OR: DENIALIN’ AIN’T EASY
Monday, like any other day, was a pretty miserable one to be a climate denialist.
As with Intelligent Design proponents (née Creation Science proponents, née Creationists), 9/11 Truthers, the anti-vax loons, et al., in order to give themselves the appearance of credibility, climate denialists have to simultaneously wrap themselves in the vestments of science while rejecting what the science actually says. It is, as you can imagine, an entirely unconvincing act.
The evidence that man-made processes, notably our emissions of greenhouse gases, are warming the planet and altering the climate has grown astoundingly in the 30 years since the National Academies of Science-commissioned Carbon Dioxide and Climate: A Scientific Assessment. Each week, evidence pours in in the form of primary scientific literature documenting the changes to our climate, their already-significant impacts on plants and animals, and so on. Calls to cut GHG emissions are heard from the science academies of nations around the world. There is, to put it mildly, a stunning lack of scientific evidence suggesting we should keep on as we are and expect no fallout.
Hence you get Serious Thinkers like Jonah Goldberg asserting that, despite a study’s lead author’s clear statement that his paper on sunspots has nothing to do with anthropogenic warming, we should in fact believe it has something to do with- and indeed undermines- our understanding of anthropogenic warming. There are only a few avenues open to denialists who seek to keep up the charade that they care about science: attempt to discredit the actual science and substitute their own bloggy version, champion studies that are tremendously flawed, clumsily misrepresent papers that don’t actually challenge the undeniable reality of anthropogenic warming, or some combination thereof.
Enter Kyle Swanson and Anastasios Tsonis.
Swanson and Tsonis have been exploring an apparent series of climatic regime changes (marked by the synchronization, coupling, and decay on multidecadal scales of naturally variable climate features) superimposed on the long term warming trend of the 20th century (e.g. here and here).
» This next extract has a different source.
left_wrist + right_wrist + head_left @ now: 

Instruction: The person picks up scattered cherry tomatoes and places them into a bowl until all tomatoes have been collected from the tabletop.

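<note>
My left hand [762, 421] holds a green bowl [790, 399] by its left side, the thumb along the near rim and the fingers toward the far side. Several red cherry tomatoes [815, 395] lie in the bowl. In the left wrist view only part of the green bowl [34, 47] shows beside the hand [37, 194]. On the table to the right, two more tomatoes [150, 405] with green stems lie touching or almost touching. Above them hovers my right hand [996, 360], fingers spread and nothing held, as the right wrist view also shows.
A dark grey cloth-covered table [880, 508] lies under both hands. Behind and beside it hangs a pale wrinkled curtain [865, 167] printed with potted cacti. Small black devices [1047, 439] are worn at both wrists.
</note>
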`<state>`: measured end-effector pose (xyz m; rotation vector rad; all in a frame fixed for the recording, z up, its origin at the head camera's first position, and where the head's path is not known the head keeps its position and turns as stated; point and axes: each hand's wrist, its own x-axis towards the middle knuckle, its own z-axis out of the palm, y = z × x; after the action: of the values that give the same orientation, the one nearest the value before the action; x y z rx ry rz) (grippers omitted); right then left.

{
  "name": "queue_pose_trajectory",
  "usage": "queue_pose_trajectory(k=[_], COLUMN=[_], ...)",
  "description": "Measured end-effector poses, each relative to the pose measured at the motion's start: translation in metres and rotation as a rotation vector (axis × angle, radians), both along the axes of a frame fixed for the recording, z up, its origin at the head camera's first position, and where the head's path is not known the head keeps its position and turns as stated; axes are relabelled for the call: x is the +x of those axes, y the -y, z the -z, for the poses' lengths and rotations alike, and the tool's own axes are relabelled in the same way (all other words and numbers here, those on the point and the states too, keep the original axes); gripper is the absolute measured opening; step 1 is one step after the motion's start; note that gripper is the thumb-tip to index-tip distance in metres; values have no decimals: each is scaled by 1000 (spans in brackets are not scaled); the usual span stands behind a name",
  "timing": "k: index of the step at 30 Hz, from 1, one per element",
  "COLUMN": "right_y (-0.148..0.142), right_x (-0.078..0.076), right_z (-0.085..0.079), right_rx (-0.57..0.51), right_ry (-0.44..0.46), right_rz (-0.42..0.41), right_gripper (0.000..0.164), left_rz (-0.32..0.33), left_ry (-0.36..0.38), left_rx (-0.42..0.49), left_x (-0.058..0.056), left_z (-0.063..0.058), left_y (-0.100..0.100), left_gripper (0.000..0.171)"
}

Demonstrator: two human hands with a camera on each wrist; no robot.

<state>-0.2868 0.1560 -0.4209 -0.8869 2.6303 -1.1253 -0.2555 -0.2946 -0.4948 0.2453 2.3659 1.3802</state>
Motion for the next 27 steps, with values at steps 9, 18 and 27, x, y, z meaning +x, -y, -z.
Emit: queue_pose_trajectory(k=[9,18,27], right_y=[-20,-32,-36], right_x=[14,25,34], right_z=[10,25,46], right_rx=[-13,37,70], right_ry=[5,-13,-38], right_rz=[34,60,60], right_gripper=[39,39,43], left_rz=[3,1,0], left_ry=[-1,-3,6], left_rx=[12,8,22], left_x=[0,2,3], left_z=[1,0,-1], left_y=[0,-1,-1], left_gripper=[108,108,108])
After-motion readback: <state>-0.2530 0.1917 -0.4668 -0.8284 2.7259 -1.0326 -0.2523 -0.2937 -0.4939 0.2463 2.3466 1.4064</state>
They think that the existence of these regimes might better explain some features of the temperature record than the mechanisms usually invoked (e.g. mid-century cooling via sulfate production). Naturally, their hypothesis has been seized upon by a denialosphere desperate for anything that seemingly challenges the mainstream on global warming (e.g. here, here, here, etc.) and touted as evidence that “the science isn’t settled”, “nature not humans controls the climate”, and similar rubbish. Thus Swanson and Tsonis became a sort of fig leaf behind which the denialists sought to conceal their anti-science beliefs.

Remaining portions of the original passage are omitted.